Ceph: active+clean+inconsistent

gdi2k

Active Member
Aug 13, 2016
83
1
28
I have an issue where I have 1 pg in my ceph cluster marked as:
Code:
pg 2.3d is active+clean+inconsistent, acting [1,5,3]

I have tried doing ceph pg repair 2.3d but no success. I am following this guide to fix it:
https://ceph.com/geen-categorie/ceph-manually-repair-object/

I have identified the object in the logs successfully, but when I try to find it in /var/lib/ceph/osd/ceph-1/current/ I see that the directory "current' doesn't exist, so I'm stuck. I can only think that the guide was written for an older version of ceph? Where can I find the ceph objects now?

Versions:
PVE 5.2-10
ceph version 12.2.8 (6f01265ca03a6b9d7f3b7f759d8894bb9dbb6840) luminous (stable)
 
Hello,

I guess you using Bluestore, this is why you do not see files (bluestore using RAW devices instead of files).

When you started the repair command?

How many replication number do you using on your pools? 2 or 3?
 
It has been a couple of days since I tried repair. At the time I only had replication set to 2. I have since changed it to 3, but it was two when the issue arose.

I can see from the logs that the primary is unable to to be read, but the other copies contain good data.

I am using bluestore, yes. Is there a way to deal with this using bluestore?
 
I've stopped and restarted (while waiting a while in between) all affected OSDs, but no luck.
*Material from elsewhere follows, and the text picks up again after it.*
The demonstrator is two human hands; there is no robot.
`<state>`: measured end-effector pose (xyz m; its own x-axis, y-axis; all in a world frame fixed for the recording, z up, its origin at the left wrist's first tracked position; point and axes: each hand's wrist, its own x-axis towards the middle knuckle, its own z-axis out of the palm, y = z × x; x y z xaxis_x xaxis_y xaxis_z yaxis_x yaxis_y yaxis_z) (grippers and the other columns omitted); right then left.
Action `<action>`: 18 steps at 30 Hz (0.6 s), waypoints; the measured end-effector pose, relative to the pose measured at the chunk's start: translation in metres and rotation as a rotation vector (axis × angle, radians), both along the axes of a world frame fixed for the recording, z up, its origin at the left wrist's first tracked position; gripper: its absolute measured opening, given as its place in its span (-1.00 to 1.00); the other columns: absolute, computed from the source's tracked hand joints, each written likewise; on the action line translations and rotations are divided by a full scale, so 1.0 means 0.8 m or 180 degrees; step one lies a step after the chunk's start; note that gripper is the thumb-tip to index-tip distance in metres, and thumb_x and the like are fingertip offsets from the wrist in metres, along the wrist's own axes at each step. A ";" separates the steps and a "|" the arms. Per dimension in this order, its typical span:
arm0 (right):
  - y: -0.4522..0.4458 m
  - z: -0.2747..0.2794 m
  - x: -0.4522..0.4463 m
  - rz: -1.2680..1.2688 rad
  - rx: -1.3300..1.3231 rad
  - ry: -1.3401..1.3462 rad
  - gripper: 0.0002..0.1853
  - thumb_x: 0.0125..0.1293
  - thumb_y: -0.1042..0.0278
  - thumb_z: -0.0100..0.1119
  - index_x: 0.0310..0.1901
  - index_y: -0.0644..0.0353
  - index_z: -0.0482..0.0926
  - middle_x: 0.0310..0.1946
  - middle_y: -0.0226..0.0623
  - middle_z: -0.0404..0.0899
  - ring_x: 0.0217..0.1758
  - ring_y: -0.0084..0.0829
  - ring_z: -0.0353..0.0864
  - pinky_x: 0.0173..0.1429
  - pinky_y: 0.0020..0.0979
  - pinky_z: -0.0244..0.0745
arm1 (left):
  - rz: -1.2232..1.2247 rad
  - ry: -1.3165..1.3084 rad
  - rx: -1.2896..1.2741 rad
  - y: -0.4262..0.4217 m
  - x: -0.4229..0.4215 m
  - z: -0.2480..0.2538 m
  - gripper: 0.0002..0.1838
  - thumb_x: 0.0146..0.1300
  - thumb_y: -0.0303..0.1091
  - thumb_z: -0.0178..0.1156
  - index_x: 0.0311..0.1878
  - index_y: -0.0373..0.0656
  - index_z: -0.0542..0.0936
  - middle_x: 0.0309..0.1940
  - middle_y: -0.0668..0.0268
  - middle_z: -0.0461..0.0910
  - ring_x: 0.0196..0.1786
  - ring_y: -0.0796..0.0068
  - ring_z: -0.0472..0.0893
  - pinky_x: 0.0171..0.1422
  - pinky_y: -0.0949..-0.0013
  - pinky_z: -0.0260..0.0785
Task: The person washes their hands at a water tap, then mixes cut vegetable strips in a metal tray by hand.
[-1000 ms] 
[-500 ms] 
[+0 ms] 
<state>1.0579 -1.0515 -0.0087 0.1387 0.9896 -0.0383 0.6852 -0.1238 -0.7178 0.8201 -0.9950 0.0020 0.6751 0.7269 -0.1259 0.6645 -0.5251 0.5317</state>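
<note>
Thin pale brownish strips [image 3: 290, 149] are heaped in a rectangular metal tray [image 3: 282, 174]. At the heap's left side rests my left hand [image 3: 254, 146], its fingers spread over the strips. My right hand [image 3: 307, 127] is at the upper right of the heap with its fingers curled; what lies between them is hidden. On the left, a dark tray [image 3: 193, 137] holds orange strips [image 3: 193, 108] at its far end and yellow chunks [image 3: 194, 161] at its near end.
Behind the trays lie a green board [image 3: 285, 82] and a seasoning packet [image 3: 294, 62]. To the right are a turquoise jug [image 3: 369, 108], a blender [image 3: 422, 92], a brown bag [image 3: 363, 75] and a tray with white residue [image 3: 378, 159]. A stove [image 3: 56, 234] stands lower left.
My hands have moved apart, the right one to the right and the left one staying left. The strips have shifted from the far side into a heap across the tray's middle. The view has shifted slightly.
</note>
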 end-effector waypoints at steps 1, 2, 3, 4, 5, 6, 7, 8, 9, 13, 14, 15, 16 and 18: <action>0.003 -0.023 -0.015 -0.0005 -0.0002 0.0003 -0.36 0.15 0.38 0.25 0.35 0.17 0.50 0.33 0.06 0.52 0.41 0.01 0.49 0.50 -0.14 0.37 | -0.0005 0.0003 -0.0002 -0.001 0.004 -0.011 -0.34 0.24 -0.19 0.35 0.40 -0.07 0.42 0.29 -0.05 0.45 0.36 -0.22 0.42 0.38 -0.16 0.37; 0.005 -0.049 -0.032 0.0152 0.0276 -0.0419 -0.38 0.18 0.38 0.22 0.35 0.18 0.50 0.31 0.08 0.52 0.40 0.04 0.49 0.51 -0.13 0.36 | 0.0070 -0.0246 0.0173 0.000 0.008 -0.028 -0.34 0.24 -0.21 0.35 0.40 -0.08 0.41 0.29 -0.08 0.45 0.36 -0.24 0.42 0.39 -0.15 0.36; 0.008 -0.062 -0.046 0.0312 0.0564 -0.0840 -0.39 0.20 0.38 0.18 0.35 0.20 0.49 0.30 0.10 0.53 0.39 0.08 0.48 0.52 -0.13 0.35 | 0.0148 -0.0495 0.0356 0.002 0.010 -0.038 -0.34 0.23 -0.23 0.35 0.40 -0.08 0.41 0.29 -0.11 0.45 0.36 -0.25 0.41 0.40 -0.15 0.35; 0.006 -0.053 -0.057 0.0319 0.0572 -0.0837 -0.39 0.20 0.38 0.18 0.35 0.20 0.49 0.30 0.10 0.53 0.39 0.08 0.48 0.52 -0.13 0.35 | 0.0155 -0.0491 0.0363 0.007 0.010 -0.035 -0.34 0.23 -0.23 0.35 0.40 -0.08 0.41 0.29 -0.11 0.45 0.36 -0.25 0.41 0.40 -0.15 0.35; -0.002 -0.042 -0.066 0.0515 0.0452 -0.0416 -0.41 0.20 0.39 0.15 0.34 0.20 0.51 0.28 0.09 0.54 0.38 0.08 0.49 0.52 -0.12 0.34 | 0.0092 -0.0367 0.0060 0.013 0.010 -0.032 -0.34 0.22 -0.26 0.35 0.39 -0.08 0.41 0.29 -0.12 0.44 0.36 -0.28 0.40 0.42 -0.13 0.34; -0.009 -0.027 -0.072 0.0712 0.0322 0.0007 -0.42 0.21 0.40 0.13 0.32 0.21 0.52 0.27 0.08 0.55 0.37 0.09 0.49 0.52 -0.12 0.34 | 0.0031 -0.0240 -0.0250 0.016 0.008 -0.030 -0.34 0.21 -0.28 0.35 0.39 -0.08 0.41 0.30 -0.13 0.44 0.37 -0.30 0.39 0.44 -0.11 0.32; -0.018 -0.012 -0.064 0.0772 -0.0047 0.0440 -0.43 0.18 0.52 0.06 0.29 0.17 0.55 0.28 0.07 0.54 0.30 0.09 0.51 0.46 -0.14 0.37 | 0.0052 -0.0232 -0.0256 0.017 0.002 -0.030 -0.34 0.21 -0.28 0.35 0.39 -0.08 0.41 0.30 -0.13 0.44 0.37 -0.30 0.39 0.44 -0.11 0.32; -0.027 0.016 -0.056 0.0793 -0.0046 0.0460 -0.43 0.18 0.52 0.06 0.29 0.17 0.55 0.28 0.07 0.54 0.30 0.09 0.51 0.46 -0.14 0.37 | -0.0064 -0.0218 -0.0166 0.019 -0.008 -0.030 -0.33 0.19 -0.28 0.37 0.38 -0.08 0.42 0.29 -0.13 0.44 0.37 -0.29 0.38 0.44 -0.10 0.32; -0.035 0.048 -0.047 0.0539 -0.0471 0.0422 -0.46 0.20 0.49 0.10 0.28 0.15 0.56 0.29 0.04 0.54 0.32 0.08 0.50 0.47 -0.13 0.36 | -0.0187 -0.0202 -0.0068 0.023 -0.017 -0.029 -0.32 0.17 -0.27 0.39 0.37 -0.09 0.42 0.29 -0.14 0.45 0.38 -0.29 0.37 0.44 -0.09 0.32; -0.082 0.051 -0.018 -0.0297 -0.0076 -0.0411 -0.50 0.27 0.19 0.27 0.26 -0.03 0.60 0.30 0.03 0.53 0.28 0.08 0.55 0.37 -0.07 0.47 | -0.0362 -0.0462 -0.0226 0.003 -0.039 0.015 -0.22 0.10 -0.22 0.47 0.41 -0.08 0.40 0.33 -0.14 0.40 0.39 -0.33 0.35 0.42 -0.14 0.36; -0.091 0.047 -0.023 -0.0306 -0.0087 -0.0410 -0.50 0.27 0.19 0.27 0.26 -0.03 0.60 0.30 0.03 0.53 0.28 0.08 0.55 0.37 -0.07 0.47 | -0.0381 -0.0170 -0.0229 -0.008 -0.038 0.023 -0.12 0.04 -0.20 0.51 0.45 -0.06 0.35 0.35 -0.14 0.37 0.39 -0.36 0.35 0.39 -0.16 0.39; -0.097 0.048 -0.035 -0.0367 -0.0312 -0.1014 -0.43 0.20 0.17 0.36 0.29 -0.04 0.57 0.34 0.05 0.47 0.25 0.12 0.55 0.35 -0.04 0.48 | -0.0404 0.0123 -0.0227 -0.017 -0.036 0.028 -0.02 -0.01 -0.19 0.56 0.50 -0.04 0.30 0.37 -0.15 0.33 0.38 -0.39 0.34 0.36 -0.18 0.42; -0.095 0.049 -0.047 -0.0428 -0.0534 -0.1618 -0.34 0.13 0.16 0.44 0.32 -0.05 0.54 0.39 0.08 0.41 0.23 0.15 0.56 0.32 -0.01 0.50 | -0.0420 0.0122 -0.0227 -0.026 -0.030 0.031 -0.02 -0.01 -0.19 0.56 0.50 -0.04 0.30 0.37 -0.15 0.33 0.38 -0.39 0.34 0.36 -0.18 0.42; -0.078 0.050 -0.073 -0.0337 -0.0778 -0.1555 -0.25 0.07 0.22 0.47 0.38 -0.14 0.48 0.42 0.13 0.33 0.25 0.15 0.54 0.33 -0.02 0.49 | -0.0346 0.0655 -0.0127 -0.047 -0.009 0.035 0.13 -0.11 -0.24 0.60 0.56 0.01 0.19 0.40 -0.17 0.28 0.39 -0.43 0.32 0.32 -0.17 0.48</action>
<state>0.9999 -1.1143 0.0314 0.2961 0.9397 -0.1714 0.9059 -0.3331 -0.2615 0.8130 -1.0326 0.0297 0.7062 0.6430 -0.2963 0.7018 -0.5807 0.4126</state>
I saw a hard disk read error in the logs, but was able to successfully read the mentioned block using hdparm, so I would think it was only a temporary issue.
 
Last edited:
Hi,
during deep scrub ceph control the content of all replicas (one by one).
If there are an error (different content) ceph came with the inconsisent error...

With repair, ceph normaly read all replicas, and rewrote the replica, which is different to the other two.
With an replica count of two, ceph has an problem - two different contents of the same PG, but ceph don't know, which is the right one... (but afaik there should be (or come) an checksumming).
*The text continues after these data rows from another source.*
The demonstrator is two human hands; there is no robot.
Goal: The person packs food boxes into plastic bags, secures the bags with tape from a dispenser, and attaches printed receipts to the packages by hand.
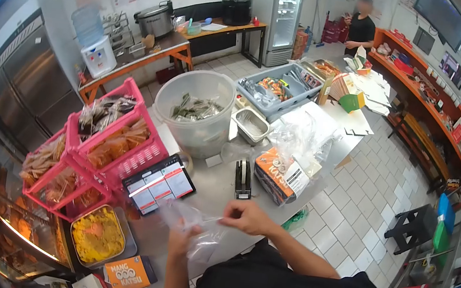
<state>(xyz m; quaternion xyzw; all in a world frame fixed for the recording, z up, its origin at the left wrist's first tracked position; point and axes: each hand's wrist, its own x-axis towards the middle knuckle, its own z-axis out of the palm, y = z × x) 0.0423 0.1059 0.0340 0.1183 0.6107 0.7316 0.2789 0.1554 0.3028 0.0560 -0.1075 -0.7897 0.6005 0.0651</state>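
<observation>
A clear plastic bag (206,242) is stretched between my two hands, low over the steel table. My left hand (182,242) is closed around its lower left part, partly hidden by the film. On the other side, my right hand (247,217) pinches the bag's edge between thumb and fingers. Beyond the hands stands a black tape dispenser (242,179). To its right, an orange-and-dark food box (275,177) with a white paper slip sits in clear plastic. A tablet (160,184) with lit panels leans left of the bag.
Pink crates (145,142) of packets stand at left, beside a tray of yellow food (98,235) and another orange box (130,273). A large clear tub (204,131), metal pan (251,124) and grey bin (283,105) line the far side. A person (361,30) stands at the back.
</observation>
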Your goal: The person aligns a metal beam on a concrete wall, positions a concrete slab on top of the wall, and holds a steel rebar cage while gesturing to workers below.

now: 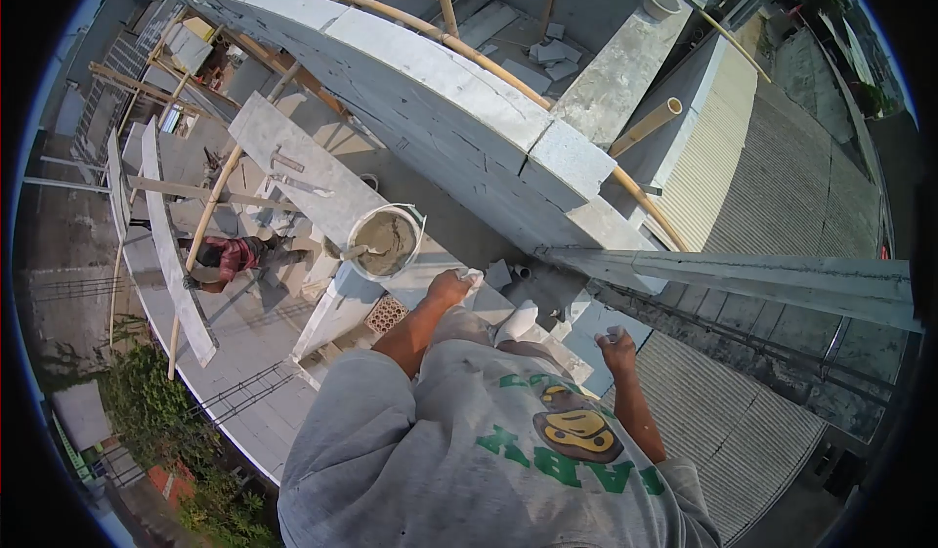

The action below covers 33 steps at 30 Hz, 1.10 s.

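My left hand [449,288] is closed in front of my body, with something small and whitish at its fingers that I cannot make out. Off to the right, my right hand [616,349] is raised with curled fingers; pale patches show at the fingertips, and whatever they may hold is hidden. A white bucket [420,247] of grey mortar [393,235] stands on a plank [327,199], just beyond my left hand. In the mortar rests a trowel [358,251]. Farther along the plank lies a hammer [286,160]. Ahead runs a light block wall [440,94], ending in a block [569,160].
I am high up, with a drop below. Bamboo poles [645,126] cross the scaffold. A concrete beam [723,273] extends rightward above corrugated roofs [728,401]. Below left, another person [233,258] in a red top bends down. A bowl [661,1] sits on a far board.
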Available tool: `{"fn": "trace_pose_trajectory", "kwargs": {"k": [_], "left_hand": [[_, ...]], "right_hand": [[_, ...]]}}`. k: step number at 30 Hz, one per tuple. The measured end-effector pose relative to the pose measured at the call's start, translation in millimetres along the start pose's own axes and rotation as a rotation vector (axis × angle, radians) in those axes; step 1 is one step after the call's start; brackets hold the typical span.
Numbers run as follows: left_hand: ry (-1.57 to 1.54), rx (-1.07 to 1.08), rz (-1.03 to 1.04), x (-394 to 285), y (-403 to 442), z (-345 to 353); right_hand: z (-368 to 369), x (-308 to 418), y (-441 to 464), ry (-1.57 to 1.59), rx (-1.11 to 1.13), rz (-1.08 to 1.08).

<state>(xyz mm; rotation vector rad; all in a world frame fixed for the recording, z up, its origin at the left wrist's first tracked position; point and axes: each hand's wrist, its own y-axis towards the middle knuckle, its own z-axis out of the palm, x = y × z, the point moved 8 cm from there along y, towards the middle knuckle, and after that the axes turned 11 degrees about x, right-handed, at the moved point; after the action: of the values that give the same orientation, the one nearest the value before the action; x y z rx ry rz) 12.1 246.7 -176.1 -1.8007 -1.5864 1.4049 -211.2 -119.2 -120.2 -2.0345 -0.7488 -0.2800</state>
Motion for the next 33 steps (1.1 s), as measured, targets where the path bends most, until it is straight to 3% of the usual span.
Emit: {"fn": "trace_pose_trajectory", "kwargs": {"k": [5, 8, 11, 17, 20, 22, 26, 28, 31, 33], "left_hand": [[-0.072, -0.275, -0.235, 77, -27, -16], [-0.312, -0.309, -0.152, 59, -65, -11], [-0.446, -0.258, -0.03, 46, -72, 21], [-0.296, -0.12, 0.113, 60, -66, 72], [-0.356, -0.117, -0.1, 90, -58, 44], [-0.324, -0.169, -0.11, 103, -48, 27], [-0.41, -0.381, -0.136, 116, -56, -13], [-0.48, -0.337, -0.122, 133, -48, -12], [-0.606, -0.252, -0.055, 187, 12, 16], [-0.564, -0.307, -0.052, 184, -22, -10]], "right_hand": [[39, -7, 22, -0.157, 0.249, -0.008], [52, -13, 70, -0.257, 0.163, -0.258], [25, 26, 68, -0.189, 0.14, -0.251], [7, 37, 90, -0.334, 0.125, -0.305], [5, 51, 76, -0.285, 0.134, -0.253], [9, 59, 61, -0.274, 0.103, -0.289], [57, 52, 74, -0.465, 0.319, -0.105], [69, 77, 70, -0.547, 0.377, -0.082], [106, 105, 94, -0.746, 0.434, -0.279], [119, 127, 104, -0.77, 0.389, -0.366]]}}
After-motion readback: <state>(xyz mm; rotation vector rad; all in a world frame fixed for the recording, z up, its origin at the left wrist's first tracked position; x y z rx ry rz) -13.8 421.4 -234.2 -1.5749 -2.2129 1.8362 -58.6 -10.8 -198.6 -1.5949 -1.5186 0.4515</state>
You can try to find out, which block on the VM is in this PG an wrote the data again?!

Udo
 
Thanks Udo. This Ceph pool is only used for CCTV footage storage, so it isn't going to be fatal if I lose a clip somewhere. The CCTV system will eventually overwrite the affected block I suppose, but I don't know if that will solve the issue - anyway, it's a good exercise for me to learn how to deal with such issues.

Repair likely didn't work because there was only one remaining copy, not two, when the error occured, which is my fault. I have changed replication to 3 now to avoid such issues in the future.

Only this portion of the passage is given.